Dio è un sentimento che non sa affievolirsi, abita i luoghi dell’immanenza. Nell’opera di De Beauvoir come in quella di Sartre è descritto l’abbandono di Dio con le parole dell’istante, ancor prima che la filosofia possa rappresentare un’eretica messa in discussione del candore sacro.
La terra roteava in uno spazio che nessuno sguardo penetrava, e perduta sulla sua superficie immensa, in mezzo all’etere cieco, io ero sola. Sola!

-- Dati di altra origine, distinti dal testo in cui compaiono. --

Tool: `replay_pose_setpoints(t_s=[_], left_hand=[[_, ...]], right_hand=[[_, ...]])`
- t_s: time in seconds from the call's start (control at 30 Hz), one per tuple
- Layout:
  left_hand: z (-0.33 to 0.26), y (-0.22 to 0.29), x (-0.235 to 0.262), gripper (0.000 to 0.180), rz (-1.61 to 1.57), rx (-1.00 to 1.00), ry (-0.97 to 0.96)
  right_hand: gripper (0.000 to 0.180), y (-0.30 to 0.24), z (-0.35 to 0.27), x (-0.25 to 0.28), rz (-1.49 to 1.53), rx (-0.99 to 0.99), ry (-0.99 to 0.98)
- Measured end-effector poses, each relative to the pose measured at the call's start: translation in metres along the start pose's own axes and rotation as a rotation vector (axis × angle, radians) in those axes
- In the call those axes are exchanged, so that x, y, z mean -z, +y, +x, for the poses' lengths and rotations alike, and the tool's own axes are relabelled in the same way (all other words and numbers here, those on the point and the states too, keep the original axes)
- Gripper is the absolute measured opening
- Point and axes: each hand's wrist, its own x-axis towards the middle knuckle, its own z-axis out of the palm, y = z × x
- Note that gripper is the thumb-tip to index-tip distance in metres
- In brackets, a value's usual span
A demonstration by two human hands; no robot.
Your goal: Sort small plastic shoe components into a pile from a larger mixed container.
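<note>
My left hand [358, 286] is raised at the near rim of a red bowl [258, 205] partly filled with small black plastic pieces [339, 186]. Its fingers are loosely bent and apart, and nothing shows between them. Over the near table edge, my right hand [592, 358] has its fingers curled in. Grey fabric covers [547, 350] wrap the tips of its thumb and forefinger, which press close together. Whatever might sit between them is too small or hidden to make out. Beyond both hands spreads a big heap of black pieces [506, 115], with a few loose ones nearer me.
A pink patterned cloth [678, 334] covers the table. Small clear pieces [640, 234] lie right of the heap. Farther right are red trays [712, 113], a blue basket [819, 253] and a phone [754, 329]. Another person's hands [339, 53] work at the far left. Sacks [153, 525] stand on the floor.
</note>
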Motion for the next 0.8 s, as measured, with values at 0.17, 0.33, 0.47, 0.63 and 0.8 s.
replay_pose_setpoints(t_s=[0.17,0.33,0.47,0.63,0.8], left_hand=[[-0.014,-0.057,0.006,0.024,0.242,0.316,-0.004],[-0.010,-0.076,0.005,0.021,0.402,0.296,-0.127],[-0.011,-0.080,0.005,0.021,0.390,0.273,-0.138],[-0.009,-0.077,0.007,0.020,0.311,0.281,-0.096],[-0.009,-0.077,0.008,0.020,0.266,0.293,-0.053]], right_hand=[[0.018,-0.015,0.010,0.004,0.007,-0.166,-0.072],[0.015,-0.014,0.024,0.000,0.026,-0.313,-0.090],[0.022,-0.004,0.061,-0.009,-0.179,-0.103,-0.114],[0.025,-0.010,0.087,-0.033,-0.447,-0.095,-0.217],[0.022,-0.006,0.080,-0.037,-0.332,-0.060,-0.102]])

Il dialogo è invece scandalo, la filosofia si presenta al pari di un peccato: essa opera nello spazio dell’indipendenza e della proprietà. Anche De Beauvoir, difatti, come già Sartre, aspira alla proprietà di libri, compiti, mansioni. È, quella della filosofia, l’unica virtù cui anelano gli adulti adagiati in quei corpi fanciulleschi; la pienezza più perfetta dell’essere che pone le contraddizioni nel movimento del dialogo. Si cresce.
Antonio Iannone
Bibliografia
S. DE BEAUVOIR, Memorie di una ragazza perbene, trad. it. B. Fonzi, Einaudi.
W. BENJAMIN, Angelus Novus, a c. di R. Solmi, Einaudi.
J.-P. SARTRE, Santo Genet: commediante e martire, trad. it C. Pavolini, Il Saggiatore.
J.-P. SARTRE, Le parole, trad. it. L. de Nardis, Il Saggiatore.